▶ _Exercise prompt_: Nothing but the lines from the start of the entries through the line holding "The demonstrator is" is to be repeated, exactly and with pictures excluded.

(Stored items)
· · · · · · ·
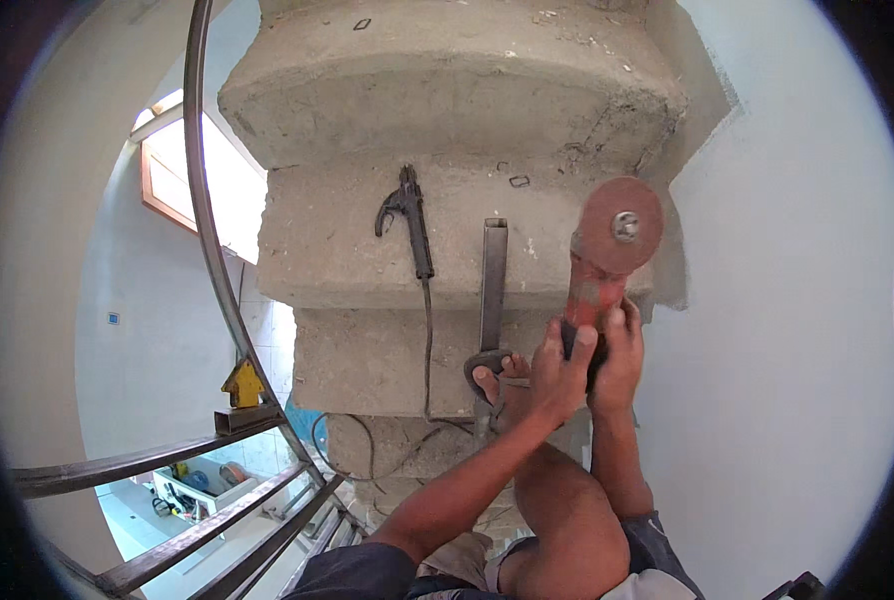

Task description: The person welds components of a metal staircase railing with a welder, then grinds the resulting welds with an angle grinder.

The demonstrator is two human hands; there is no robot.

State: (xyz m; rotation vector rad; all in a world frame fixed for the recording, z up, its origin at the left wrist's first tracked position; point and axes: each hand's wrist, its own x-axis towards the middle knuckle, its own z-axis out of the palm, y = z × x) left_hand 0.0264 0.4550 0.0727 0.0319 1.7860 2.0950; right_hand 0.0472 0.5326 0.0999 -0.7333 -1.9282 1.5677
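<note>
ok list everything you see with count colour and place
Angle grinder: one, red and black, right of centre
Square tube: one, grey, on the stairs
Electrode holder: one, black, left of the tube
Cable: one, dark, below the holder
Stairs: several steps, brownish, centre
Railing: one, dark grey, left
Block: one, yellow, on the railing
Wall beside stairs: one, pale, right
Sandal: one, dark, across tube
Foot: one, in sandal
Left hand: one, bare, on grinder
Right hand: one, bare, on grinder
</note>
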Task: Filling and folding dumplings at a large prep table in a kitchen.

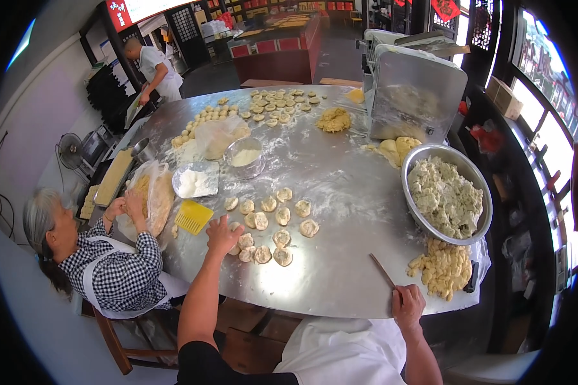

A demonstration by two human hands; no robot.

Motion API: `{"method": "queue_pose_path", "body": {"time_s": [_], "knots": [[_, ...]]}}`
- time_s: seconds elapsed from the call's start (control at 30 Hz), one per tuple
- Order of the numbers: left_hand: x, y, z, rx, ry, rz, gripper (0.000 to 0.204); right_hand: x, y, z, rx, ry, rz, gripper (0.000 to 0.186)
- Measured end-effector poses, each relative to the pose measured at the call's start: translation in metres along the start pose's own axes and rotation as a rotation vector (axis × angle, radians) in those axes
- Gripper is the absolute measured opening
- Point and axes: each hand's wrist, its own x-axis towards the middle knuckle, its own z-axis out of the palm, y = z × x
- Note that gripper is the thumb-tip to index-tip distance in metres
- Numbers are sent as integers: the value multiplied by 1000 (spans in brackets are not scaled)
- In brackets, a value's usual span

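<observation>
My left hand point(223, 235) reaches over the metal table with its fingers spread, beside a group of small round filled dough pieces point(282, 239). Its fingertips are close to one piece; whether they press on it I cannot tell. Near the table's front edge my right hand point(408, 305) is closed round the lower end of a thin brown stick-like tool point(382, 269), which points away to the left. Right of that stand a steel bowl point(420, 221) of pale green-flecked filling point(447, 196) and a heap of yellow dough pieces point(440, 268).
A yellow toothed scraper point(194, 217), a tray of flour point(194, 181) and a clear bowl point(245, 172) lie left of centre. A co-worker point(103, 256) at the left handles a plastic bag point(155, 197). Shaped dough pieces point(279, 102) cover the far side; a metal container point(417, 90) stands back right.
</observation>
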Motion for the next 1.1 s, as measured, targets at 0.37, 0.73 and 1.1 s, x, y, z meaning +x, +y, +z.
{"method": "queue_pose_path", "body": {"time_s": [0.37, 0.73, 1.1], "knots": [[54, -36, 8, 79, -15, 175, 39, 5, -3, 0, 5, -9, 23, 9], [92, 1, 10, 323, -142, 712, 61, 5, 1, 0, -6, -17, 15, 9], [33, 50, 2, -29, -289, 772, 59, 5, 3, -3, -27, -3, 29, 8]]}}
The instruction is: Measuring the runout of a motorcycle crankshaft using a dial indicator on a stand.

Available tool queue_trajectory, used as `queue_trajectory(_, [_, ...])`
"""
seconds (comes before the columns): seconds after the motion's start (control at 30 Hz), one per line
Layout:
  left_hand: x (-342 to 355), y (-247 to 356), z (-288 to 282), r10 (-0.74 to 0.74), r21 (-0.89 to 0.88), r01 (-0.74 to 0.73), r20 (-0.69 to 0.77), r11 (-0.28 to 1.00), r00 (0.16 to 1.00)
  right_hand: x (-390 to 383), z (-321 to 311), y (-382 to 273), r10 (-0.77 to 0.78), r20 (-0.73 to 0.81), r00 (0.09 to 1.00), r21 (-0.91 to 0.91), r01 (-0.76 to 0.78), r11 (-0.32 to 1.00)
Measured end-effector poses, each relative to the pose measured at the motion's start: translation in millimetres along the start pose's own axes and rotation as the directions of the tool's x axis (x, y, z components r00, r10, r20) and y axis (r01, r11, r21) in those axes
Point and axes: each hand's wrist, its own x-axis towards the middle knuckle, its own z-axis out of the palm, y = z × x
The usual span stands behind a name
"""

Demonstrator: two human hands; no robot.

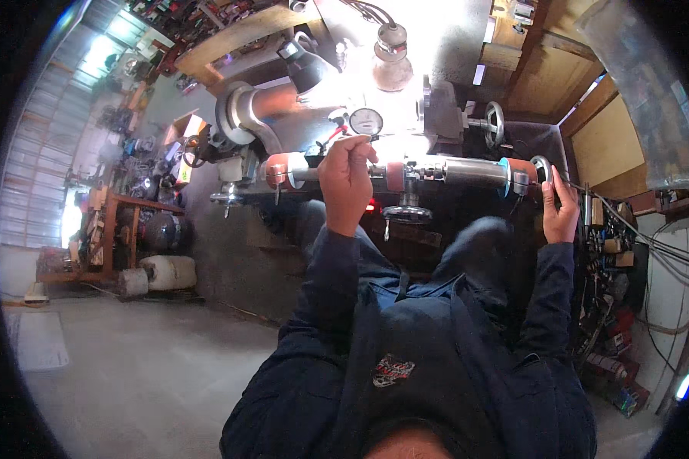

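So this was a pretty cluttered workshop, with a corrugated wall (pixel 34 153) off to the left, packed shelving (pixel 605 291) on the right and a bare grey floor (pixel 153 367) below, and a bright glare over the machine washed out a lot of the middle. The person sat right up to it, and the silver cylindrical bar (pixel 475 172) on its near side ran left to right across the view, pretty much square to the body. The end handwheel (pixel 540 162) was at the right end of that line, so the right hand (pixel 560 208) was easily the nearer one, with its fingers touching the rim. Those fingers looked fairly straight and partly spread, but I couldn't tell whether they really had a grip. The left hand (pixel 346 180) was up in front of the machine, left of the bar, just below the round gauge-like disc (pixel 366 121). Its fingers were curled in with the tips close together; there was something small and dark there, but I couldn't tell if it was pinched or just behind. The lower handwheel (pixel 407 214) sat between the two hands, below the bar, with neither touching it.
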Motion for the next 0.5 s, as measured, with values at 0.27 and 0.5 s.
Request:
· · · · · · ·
▶ _Expected output_:
Task description: The person welds components of a metal staircase railing with a welder, then grinds the resulting welds with an angle grinder.

The demonstrator is two human hands; there is no robot.

This exercise is now fully answered.